The changes have been heavily tested on slow hardware and turns out to be very stable. While extremely slow under heavy load, there have not been hangs or lockups. ktcp needs more tuning for such situations, but that's a different story.

These driver changes pave way for experimenting with new buffer strategies and other optimizations in the ne2k driver, as discussed in #212.

@ghaerr
Copy link

ghaerr commented Mar 17, 2026

This not only allows other interrupts to happen, it also opens op for the driver interrupt handler to perform time consuming operations

While I haven't done a code review and assume that removing most IRQ protection is OK since it most were not required anyways, I want to point out that disabling NIC interrupts and then sending an early EOI is definitely not the desired design pattern for writing drivers for kernels supporting a top half/bottom half interrupt execution structure.

It may be that disabling NIC interrupts while performing app writes is required, I would have to think more about that.
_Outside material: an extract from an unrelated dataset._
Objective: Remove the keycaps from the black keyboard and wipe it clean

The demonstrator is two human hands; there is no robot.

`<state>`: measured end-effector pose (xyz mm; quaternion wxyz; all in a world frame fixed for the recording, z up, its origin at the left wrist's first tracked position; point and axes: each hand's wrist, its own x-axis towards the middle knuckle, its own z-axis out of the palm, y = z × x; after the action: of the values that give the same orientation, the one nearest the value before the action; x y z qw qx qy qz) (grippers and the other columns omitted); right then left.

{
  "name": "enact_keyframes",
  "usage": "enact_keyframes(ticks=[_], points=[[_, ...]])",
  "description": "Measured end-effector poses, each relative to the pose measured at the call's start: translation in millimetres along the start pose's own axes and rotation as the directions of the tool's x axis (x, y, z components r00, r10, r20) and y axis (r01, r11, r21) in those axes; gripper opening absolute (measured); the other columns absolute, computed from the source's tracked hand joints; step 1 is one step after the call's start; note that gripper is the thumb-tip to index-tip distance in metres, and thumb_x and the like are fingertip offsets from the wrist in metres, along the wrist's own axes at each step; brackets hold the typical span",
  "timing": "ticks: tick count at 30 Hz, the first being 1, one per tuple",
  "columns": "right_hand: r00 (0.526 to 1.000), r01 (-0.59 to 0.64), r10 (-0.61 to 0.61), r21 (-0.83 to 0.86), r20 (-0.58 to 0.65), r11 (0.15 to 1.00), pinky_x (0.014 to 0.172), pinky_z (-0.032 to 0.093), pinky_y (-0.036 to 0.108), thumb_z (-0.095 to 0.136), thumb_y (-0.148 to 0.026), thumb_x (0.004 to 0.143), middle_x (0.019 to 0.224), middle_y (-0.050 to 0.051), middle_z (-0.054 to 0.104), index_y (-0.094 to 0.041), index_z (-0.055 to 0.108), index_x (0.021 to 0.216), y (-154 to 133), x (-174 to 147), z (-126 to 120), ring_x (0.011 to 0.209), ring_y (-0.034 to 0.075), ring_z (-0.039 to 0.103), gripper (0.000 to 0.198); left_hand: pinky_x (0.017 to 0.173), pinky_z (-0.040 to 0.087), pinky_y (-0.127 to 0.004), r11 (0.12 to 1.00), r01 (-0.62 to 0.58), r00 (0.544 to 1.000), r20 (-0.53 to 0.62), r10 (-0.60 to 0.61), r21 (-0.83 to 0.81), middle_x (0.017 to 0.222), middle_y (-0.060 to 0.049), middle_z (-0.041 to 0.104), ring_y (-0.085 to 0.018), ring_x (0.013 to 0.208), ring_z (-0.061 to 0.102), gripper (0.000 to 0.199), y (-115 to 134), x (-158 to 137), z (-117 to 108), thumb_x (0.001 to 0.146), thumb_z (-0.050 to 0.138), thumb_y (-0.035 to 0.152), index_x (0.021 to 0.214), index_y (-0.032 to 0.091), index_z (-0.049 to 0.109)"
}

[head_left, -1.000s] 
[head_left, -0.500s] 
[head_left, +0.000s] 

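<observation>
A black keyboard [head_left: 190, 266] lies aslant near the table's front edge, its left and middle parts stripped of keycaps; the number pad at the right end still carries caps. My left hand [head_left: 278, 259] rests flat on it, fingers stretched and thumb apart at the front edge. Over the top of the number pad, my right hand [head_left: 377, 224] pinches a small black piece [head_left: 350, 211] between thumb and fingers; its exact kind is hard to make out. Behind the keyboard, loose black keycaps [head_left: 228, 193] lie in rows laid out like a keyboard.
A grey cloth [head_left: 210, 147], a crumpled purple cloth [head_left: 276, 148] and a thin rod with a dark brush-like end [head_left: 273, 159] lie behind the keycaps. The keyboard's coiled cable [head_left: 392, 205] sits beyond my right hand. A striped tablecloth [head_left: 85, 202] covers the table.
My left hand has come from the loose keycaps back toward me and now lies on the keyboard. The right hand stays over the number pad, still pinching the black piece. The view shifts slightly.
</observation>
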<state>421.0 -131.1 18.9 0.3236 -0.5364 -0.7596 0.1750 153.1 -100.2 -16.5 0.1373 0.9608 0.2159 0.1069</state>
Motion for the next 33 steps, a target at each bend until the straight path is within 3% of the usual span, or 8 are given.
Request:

As discussed previously, sending an early EOI is almost never a good idea, and can only be fully mitigated by disabling the ability to create another interrupt on the hardware device. But doing so negates the entire purpose of the sophisticated kernel code handling and scheduling the top-half/bottom half interrupt handling structure. The idea is that the driver itself should be structured such that top half interrupt execution is as fast as possible, while all other work is performed by the kernel-scheduled bottom half handler. The system itself handles the bottom half scheduling, rather than the driver author manipulating the PIC and hardware device in a one-off way in every driver. Playing with system components (e.g. the PIC) specially in a one driver can affect other driver operation in ways not assumed by the other driver authors. This kind of reminds me of the wild west DOS days where every driver was on its own, bringing with it unintended compatibility issues.

Sending an early EOI to supposedly "help the system" handle other interrupts then introduces its own new problem of requiring the NIC to be reprogrammed to not generate another interrupt - effectively muting the entire top half/bottom half design, and just force-pushing bottom half execution into the top half rather than rewriting the driver. A good analogy would be modifying the serial driver to disable the receive interrupt on every receive interrupt, then sending an early EOI to allow other interrupts, then reading the received byte... a total kluge and what for? Will it work? Yes, but such a design might only be required for systems like DOS where there is no system-wide method of scheduling kernel activity, such as we now have with working top/bottom half scheduled interrupt handlers.

It may be that adding the early EOI and disabling NIC interrupts is only one step in a multi-step process to getting to a real bottom half handler, but thought to mention this. If not, well it doesn't matter except that it's not the top/bottom half model, as each driver is apparently written "on its own", rather than becoming part of the new integrated kernel interrupt handling design for device drivers. The original intention of the top/bottom half driver model is to actually simplify driver writing - though various previous driver code does need to be sectioned out quite differently.

@Mellvik
Copy link
Owner Author

Mellvik commented Mar 17, 2026

Thanks @ghaerr - and yes, this is indeed experimental - and work in progress.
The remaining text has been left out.